[Extracted records]
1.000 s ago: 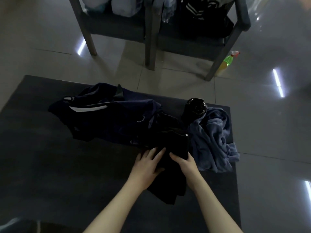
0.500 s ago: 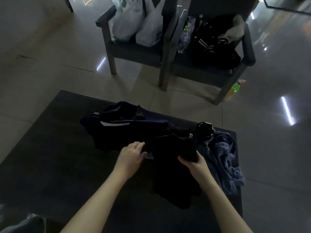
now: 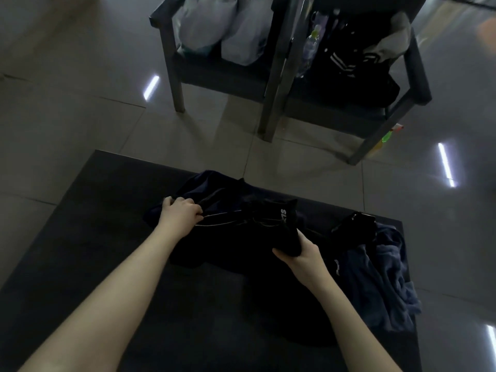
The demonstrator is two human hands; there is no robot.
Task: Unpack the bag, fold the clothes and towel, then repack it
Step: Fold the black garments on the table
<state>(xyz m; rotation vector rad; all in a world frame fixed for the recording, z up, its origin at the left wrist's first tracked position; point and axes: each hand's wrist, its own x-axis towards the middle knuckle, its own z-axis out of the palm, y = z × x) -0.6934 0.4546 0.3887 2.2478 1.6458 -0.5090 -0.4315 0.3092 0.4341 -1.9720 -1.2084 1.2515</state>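
Head view, left hand [image 3: 182, 214] pinching navy garment [image 3: 214, 189] near table [image 3: 107, 264] far edge, right hand [image 3: 302, 255] gripping black garment [image 3: 284, 226], folds lost in darkness, blue towel [image 3: 381, 277] at right edge.

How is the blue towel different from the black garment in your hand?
The blue towel is grey-blue; the black garment is black with white lettering. The towel lies crumpled, untouched; the garment is gripped by the right hand. Both are dark, unfolded cloth.
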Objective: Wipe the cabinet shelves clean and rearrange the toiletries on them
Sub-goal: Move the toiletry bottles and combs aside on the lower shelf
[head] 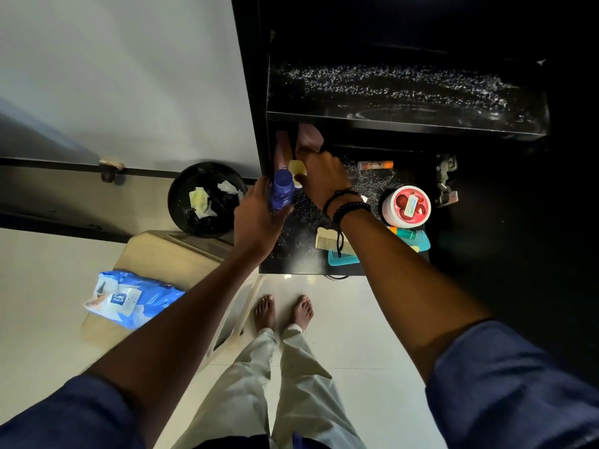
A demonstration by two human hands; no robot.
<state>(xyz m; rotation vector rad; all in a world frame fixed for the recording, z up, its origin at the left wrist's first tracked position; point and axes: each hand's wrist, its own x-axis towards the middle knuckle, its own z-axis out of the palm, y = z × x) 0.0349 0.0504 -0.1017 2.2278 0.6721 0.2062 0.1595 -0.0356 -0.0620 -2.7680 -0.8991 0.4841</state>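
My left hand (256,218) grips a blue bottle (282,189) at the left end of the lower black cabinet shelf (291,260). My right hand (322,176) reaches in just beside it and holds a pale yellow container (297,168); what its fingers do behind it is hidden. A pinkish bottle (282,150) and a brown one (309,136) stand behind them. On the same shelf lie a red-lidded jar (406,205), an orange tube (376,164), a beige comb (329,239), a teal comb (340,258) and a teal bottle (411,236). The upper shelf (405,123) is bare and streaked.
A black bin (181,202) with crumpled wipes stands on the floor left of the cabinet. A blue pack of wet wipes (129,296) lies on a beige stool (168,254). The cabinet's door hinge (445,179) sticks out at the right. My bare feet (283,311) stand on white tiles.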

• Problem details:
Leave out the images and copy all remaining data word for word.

• Output for this exercise:
1.000 s ago: 
0.500 s ago: 
now: 
The demonstrator is two human hands; there is no robot.
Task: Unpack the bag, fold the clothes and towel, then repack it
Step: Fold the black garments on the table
<state>(xyz m; rotation vector rad; all in a world frame fixed for the recording, z up, its origin at the left wrist's first tracked position; point and axes: each hand's wrist, its own x-axis towards the middle knuckle, its own z-axis out of the palm, y = z × x) -0.6934 0.4546 0.3887 2.2478 1.6458 -0.5090 -0.4315 0.3092 0.4341 -1.9720 -1.2084 1.2515</state>
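Head view, left hand [image 3: 182, 214] pinching navy garment [image 3: 214, 189] near table [image 3: 107, 264] far edge, right hand [image 3: 302, 255] gripping black garment [image 3: 284, 226], folds lost in darkness, blue towel [image 3: 381, 277] at right edge.

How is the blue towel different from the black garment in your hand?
The blue towel is grey-blue; the black garment is black with white lettering. The towel lies crumpled, untouched; the garment is gripped by the right hand. Both are dark, unfolded cloth.
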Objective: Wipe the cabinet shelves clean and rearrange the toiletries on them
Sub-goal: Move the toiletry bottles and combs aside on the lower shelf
[head] 
A demonstration by two human hands; no robot.
<state>(xyz m; rotation vector rad; all in a world frame fixed for the recording, z up, its origin at the left wrist's first tracked position; point and axes: each hand's wrist, its own x-axis towards the middle knuckle, its own z-axis out of the palm, y = z × x) 0.0349 0.0504 -0.1017 2.2278 0.6721 0.2062 0.1595 -0.0356 -0.0620 -2.7680 -0.8991 0.4841</state>
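My left hand (256,218) grips a blue bottle (282,189) at the left end of the lower black cabinet shelf (291,260). My right hand (322,176) reaches in just beside it and holds a pale yellow container (297,168); what its fingers do behind it is hidden. A pinkish bottle (282,150) and a brown one (309,136) stand behind them. On the same shelf lie a red-lidded jar (406,205), an orange tube (376,164), a beige comb (329,239), a teal comb (340,258) and a teal bottle (411,236). The upper shelf (405,123) is bare and streaked.
A black bin (181,202) with crumpled wipes stands on the floor left of the cabinet. A blue pack of wet wipes (129,296) lies on a beige stool (168,254). The cabinet's door hinge (445,179) sticks out at the right. My bare feet (283,311) stand on white tiles.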

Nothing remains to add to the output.